I configured EasyVPN on UC560, using CCA. I had to use CCA because Cisco Small Business Pro support informed me that the entire configuration had to be done in CCA in order for Cisco to support the system. Because I am installing this for my client, I do not want to be involved in the support in the future. My hope is for my client's network administrator to use Cisco Small Business Pro support to take care of any support issues should they arise in the future.
To comply with the Cisco Small Business Pro requirements, I had to factory-default the UC560 and start the configuration from scratch. At this point, UC560 is in production as a router/firewall/EasyVPN server (I have not yet configured the voice portion of it). I exported the .pcf file, using CCA, and then imported the .pcf file into a Cisco VPN client (for Windows). Everything seems to be working OK there. However, when I tried to manually configure a Mac (Mac OS X Lion) to connect to the UC560 via IPSec VPN, Mac OS connects, but I can only communicate with the subnet listed in ACE configured first in the ACL called from within "crypto isakmp client configuraiton group EZVPN_GROUP_1".
That ACL has four ACEs in it:
10 permit ip 192.168.101.0 0.0.0.255 any
20 permit ip 10.1.1.0 0.0.0.255 any
30 permit ip 192.168.10.0 0.0.0.255 any
40 permit ip 10.1.10.0 0.0.0.3 any
From a Mac located on the Internet, I can only communicate with hosts on 192.168.101.0/24. From the same MAC, when I launch a VM with Windows, and connect to UC560 using the Cisco VPN Client software, I can communiate with hosts on any of the four networks listed above.
I have configured a Remote Access VPN many times on Cisco routers, using CLI. I use an EasyVPN-like configuration except for I use a route-map and a dynamic route-map instead of virtual templates. I have no problem connecting to an EasyVPN server configured this way and communicating with any networks specified in the ACL called from within the "crypto isakmp client configuration group".
When I issue the "netstat -r" command in both Mac OS and in Windows, the routing tables look almost identical in that every network in the above ACL is installed into the routing table and the next hop for these networks points to the OS's interface connected to the Internet. Just to answer your question, I tried it with the Mac OS firewall off, and it doesn't work anyway.
It appears that Mac OS (10.7.2 Lion) is having a compatibility problem when the EasyVPN server is configured with virtual-templates whereas at the same time, Windows' Cisco VPN client is not having these issues.
I also found something from another thread, someone who contacted the Cisco TAC got their official response which was to switch the config to use crypto maps or to tunnel-all:
"I do want to put it out there first that we do not technically support the apple built-in client. That has been written by Apple and we have no capabilities to support/provide bug fixes for. With that being said here is the technical information on why it is not working for you.

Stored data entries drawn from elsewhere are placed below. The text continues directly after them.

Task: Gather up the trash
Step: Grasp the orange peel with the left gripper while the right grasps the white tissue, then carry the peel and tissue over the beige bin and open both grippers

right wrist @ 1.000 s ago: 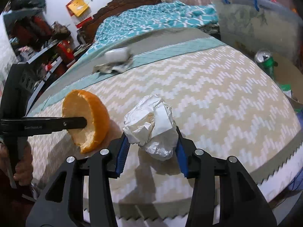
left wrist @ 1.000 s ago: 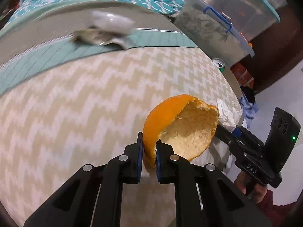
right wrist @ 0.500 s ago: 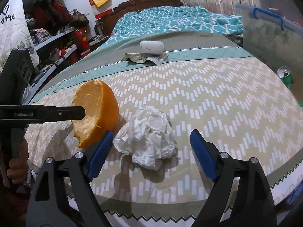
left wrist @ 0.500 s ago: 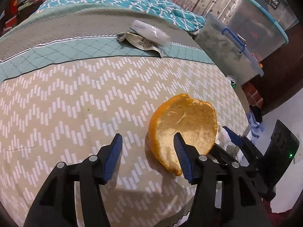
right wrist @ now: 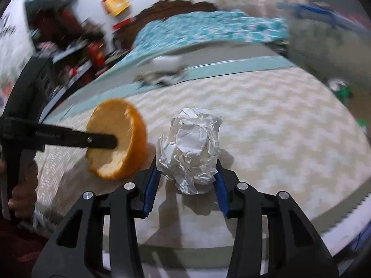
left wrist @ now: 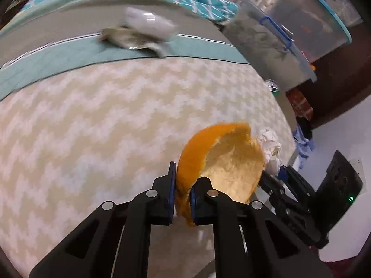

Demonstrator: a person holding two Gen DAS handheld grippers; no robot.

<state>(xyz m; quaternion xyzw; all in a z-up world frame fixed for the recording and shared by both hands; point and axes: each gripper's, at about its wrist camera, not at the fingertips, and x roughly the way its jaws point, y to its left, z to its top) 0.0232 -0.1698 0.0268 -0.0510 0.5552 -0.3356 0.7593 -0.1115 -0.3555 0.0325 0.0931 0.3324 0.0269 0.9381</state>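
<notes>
My left gripper is shut on the rim of a hollow orange peel half and holds it over the zigzag bedspread. The peel also shows in the right wrist view with the left gripper's finger across it. My right gripper is shut on a crumpled white paper ball, seen too in the left wrist view. A white bottle on a flattened wrapper lies farther back on the teal stripe, blurred.
Clear plastic storage bins stand beyond the bed's far right side. A green drink can sits by the bed's right edge. Cluttered shelves are at the left. A teal patterned blanket covers the head of the bed.
Half a second ago both grippers were open, with peel and paper lying on the bed. Now both have closed on them, and the views are blurred from motion.
</notes>
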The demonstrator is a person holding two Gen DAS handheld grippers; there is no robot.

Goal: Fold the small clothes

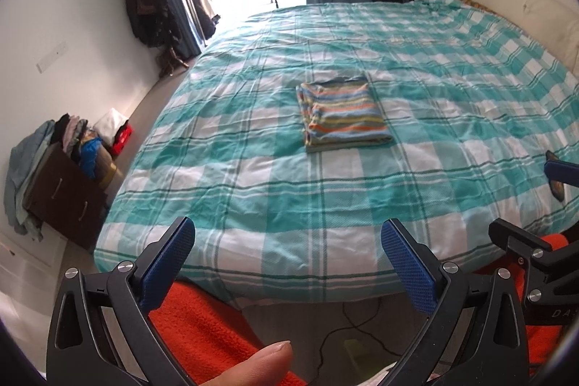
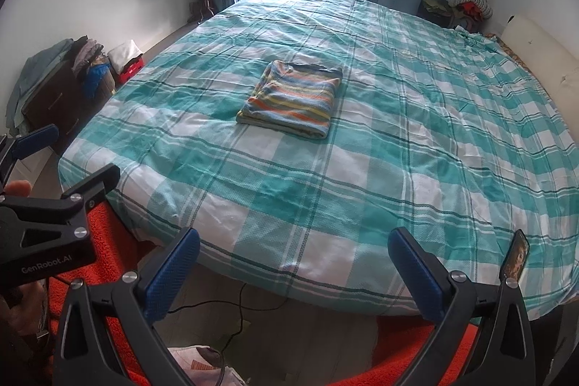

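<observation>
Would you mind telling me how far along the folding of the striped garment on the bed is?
Done: the striped garment lies folded into a neat rectangle on the checked bedspread. In hand: nothing; the left gripper and right gripper are both open, empty and held back over the bed's near edge. Left: no other loose small garment shows on the bed, so the folding looks finished.

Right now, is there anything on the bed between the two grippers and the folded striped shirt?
Nothing visible. Only bare checked bedsheet lies between the open left gripper, the open right gripper and the folded striped shirt.
</observation>
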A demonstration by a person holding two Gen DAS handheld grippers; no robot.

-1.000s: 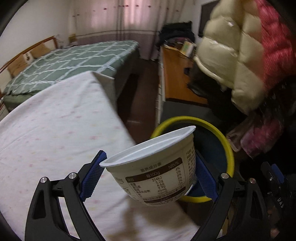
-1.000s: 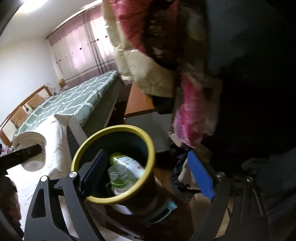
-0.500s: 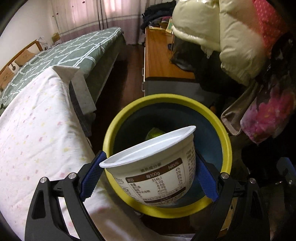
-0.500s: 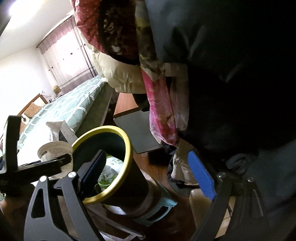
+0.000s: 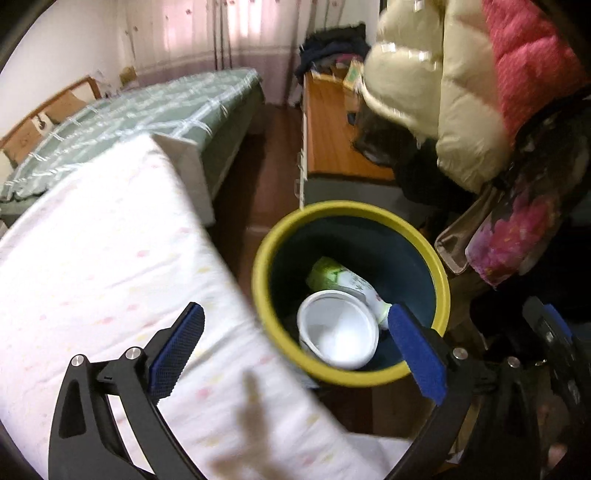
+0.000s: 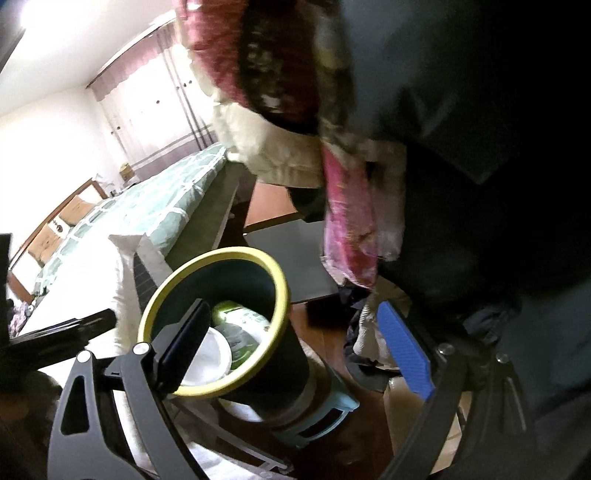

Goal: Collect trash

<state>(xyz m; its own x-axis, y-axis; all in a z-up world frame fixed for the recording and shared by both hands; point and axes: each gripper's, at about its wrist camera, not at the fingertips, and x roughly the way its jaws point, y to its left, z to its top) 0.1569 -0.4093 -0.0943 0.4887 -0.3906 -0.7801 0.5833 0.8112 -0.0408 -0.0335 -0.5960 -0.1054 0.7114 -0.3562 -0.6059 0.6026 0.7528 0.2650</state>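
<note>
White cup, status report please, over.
Left gripper open, empty. Right gripper open, empty. White cup inside yellow-rimmed bin, beside green carton. Nothing blocking.

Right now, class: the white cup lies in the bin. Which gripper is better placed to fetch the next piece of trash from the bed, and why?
Probably the left gripper: open, empty, over the white bedsheet. The right gripper, also open, straddles the bin.

A white mattress [image 5: 110, 266] with faint pastel specks fills the near left. Behind it lies a bed with a green checked cover [image 5: 147, 118]. A wooden desk [image 5: 332, 136] stands right, under a cream-and-pink puffer jacket [image 5: 461, 92]. Pale curtains [image 5: 221, 33] hang behind.
</note>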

1) When presented with a split tunnel ACL the Apple client will create a proxy pair for each line.
i.e. VPN IP address of A
split ACL of:
You would see an ipsec sa from A to B, A to C, and A to D.
2) When presented with a split tunnel ACL the Cisco client will crete a single ipsec sa:
i.e. A to any
However the client will only route traffic to B, C, D over the tunnel.
This is fine and has no problems when using a crypto map style setup for ezvpn.
However when you configure the use of dVTI this becomes difficult. This is because the VTI can only support 1 ipsec sa built to it. As a results when the apple client tries to propose the proxy pair for the A to C entry it is rejected.
This leaves you two options here:
1) Switch to a tunnel-all configuration
2) Switch back to the crypto map configuration rather than the virtual-template configuration."
Hope this helps. As I said, never happened to me this is just info I got on the web.